Regex to match only letters

991,645

Solution 1

Use a character set: [a-zA-Z] matches one letter from A–Z in lowercase and uppercase. [a-zA-Z]+ matches one or more letters and ^[a-zA-Z]+$ matches only strings that consist of one or more letters only (^ and $ mark the begin and end of a string respectively).

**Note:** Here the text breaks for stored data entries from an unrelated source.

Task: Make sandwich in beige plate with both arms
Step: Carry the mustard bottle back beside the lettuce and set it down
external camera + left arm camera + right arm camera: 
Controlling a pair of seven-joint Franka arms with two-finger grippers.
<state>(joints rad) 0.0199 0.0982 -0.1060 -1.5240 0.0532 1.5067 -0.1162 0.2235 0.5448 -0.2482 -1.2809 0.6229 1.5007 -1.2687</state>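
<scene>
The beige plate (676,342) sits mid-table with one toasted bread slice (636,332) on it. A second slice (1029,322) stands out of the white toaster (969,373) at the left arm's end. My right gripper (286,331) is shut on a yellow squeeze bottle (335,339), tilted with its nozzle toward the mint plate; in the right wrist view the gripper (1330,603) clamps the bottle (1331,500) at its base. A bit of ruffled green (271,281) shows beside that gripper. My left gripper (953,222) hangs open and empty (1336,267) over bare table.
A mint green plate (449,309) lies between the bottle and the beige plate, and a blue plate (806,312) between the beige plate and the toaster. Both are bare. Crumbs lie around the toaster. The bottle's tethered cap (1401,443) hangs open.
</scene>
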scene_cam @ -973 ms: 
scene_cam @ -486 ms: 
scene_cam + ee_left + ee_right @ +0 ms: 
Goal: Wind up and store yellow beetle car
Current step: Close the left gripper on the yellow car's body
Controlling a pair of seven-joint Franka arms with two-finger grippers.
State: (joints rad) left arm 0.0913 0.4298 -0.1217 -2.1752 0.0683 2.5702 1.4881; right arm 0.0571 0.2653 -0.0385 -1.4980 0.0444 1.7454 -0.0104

If you want to match other letters than A–Z, you can either add them to the character set: [a-zA-ZäöüßÄÖÜ]. Or you use predefined character classes like the Unicode character property class \p{L} that describes the Unicode characters that are letters.

Solution 2

\p{L} matches anything that is a Unicode letter if you're interested in alphabets beyond the Latin one

Solution 3

Depending on your meaning of "character":

[A-Za-z] - all letters (uppercase and lowercase)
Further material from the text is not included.